After the example, replace the sample numbers with your own values. If the result feels too high or too low, check the units and change one input at a time.
- For Alcohol, a practical example would be 10 g, as long as that reflects your real scenario.
- For Body weight, a practical example would be 10 kg, as long as that reflects your real scenario.
- Choose male in Gender when it best matches your situation.
- For Bac, a practical example would be 1 %, as long as that reflects your real scenario.
- For Peak etg, a practical example would be 1 ng, as long as that reflects your real scenario.
Understanding Your Results
bac is the number to look at first, but it should not be read on its own. Whether the answer is high, low, good, bad, efficient, or expensive depends on the units, limits, and assumptions behind the etg calculation.
Useful result lines include Bac, Alcohol, Body Weight, Mf, Peak Etg. Read them together instead of relying only on the first number.
If the answer is much higher or lower than expected, recheck the measurement, units, timing, and whether the value should be interpreted with age, sex, symptoms, medications, or medical history.
Why This Metric Matters
EtG matters because it helps with personal tracking, wellness planning, education, and professional review. A clear number makes it easier to compare options and explain why one choice looks better than another.
Use it when you want a fast first-pass estimate before doing a manual review. It can also help when one assumption change could materially affect the answer. Treat the result as a practical estimate, not as a promise that every real-world detail has been captured.
- People tracking personal wellness, training, or nutrition planning
- Coaches and trainers preparing rough baseline estimates
- Students learning how common health formulas are structured
- Anyone comparing assumptions before using a more detailed medical or coaching workflow
Common Mistakes When Calculating EtG
- Using outdated or estimated values for Alcohol.
- Pairing Body weight with a measurement from a different time, person, or unit system.
- Ignoring age, sex, symptoms, medications, training status, pregnancy, or health history when those details matter.
- Comparing the result with a reference range that does not apply to the person or situation.
- Using the calculator result as medical advice instead of educational context.
How EtG Inputs Work Together
Most etg results are not controlled by one field alone. The answer changes when Alcohol, Body weight, Gender, and Bac change together.

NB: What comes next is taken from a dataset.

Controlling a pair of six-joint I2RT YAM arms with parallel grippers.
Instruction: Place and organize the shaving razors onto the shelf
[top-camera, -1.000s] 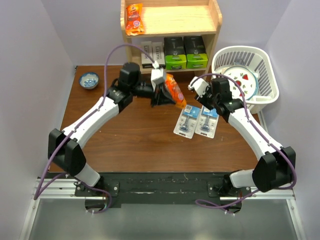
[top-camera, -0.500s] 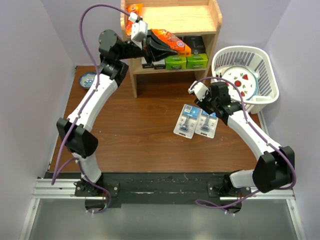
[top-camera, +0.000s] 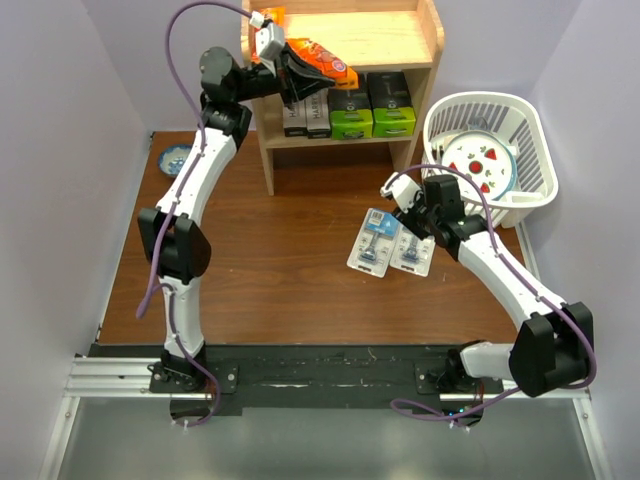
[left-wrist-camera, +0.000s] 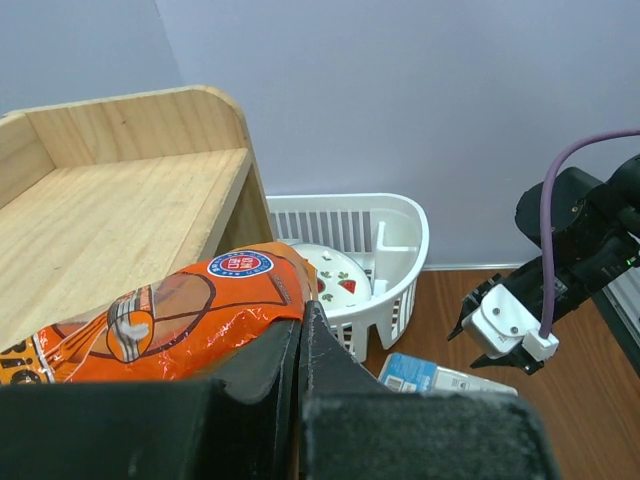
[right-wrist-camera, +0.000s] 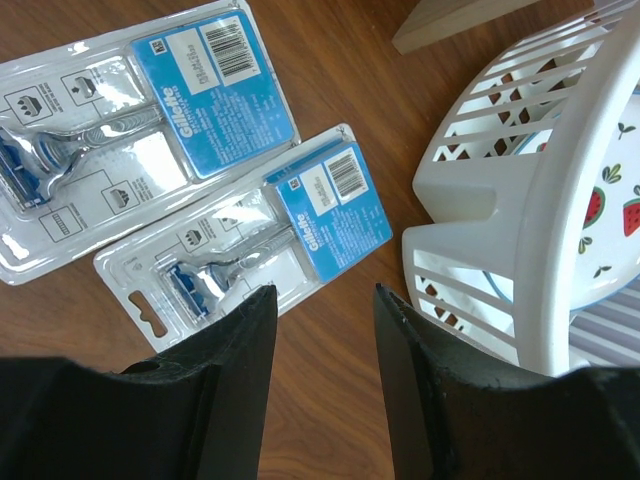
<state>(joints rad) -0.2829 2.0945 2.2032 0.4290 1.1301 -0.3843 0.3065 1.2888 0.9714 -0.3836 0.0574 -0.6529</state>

If the result surprises you, check whether the inputs belong together before assuming the answer is wrong. A formula can be mathematically correct and still be unhelpful if the values describe different periods, units, or groups.
- Alcohol works with Body weight; changing either one can move bac.
- Body weight works with Gender; changing either one can move bac.
- Gender works with Bac; changing either one can move bac.
- Bac works with Peak etg; changing either one can move bac.
- Peak etg works with Time since last drink; changing either one can move bac.
EtG Limitations
The etg result is only as good as the values you enter. Even a correct formula can mislead you if the inputs are outdated, rounded too much, or measured under different conditions.
If the result could influence medical, nutrition, pregnancy, or treatment decisions, use it as an educational estimate and verify it with a qualified clinician or specialist.
If you plan to share the answer, keep the inputs with it. That makes the etg calculation easier to check, repeat, or update later.